EXERCISE GOAL
Copy, word for word, the opening line of the data and each line after it until the line that contains "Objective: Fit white", which is included. Leave the pictures out.

DATASET EXCERPT

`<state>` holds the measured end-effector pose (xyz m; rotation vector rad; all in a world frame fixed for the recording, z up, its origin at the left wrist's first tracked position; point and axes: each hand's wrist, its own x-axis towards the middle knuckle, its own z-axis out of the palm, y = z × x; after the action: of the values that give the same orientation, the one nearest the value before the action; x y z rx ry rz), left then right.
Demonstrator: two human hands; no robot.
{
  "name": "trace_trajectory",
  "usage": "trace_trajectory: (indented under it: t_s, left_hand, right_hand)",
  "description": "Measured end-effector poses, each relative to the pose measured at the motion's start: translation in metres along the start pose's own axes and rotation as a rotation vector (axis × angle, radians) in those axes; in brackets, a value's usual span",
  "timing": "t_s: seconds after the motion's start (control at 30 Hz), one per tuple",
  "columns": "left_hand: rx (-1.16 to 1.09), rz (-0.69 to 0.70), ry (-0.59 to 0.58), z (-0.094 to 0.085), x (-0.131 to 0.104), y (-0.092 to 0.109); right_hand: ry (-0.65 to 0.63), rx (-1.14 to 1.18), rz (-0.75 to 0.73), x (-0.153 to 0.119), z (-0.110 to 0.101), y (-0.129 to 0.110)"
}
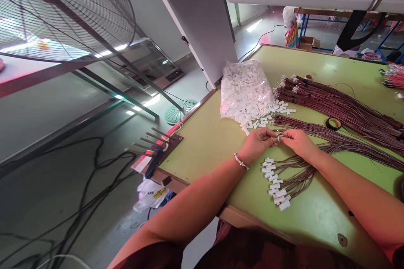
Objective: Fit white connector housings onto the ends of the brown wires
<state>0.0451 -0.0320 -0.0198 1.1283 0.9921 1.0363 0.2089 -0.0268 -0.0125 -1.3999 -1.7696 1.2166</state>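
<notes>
My left hand [257, 145] and my right hand [298, 142] meet above the green table, fingertips almost touching. A small white connector housing [278, 138] shows between them, pinched by the left fingers. The right thumb and fingers are closed on thin brown wires beside it; how far the wires sit in the housing is too small to tell. Just below lies a row of wires ending in white connectors [274, 183]. Loose brown wires [303, 125] with bare ends stretch behind the hands, and loose white connectors [260, 122] spill from a clear plastic bag [246, 88].
Thick bundles of brown wire [341, 101] lie at the back right, near a black tape roll [333, 124]. A pronged rack [160, 147] sits at the table's left edge. A large fan [69, 12] stands at the upper left, with cables [91, 189] on the floor.
</notes>
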Motion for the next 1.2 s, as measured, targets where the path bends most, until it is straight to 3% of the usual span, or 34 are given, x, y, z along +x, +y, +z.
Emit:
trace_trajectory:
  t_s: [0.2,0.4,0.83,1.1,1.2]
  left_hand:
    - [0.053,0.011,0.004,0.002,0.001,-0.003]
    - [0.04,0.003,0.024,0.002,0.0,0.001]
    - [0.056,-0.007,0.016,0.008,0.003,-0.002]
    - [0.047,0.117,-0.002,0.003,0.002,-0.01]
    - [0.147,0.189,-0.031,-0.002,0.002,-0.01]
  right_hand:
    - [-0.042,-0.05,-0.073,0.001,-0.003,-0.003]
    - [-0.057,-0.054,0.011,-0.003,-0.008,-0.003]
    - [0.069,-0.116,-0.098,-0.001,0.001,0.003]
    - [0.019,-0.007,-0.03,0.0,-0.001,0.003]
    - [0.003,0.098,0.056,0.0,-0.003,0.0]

THE ANSWER
`<state>` holds the measured end-effector pose (xyz m; rotation vector rad; all in a world frame fixed for the recording, z up, its origin at the left wrist's first tracked position; point and axes: each hand's wrist, its own x-axis towards the middle knuckle, its own z-axis out of the palm, y = z × x; after the action: of the values that give the same orientation, the one nearest the value before the action; x y z rx ry rz), left then right.
Demonstrator: two human hands; no robot.
{
  "name": "trace_trajectory",
  "usage": "trace_trajectory: (indented under it: t_s, left_hand, right_hand)",
  "description": "Measured end-effector poses, each relative to the pose measured at the motion's start: translation in metres along the start pose's own axes and rotation as a rotation vector (axis × angle, radians) in those axes; in brackets, a value's usual span",
  "timing": "t_s: seconds after the motion's start (control at 30 Hz), one per tuple",
  "columns": "left_hand: rx (-1.16 to 1.09), rz (-0.69 to 0.70), ry (-0.59 to 0.58), z (-0.094 to 0.085), x (-0.131 to 0.104), y (-0.092 to 0.109); right_hand: ry (-0.65 to 0.63), rx (-1.14 to 1.18), rz (-0.75 to 0.73), x (-0.153 to 0.119), z (-0.110 to 0.101), y (-0.129 to 0.110)"
}
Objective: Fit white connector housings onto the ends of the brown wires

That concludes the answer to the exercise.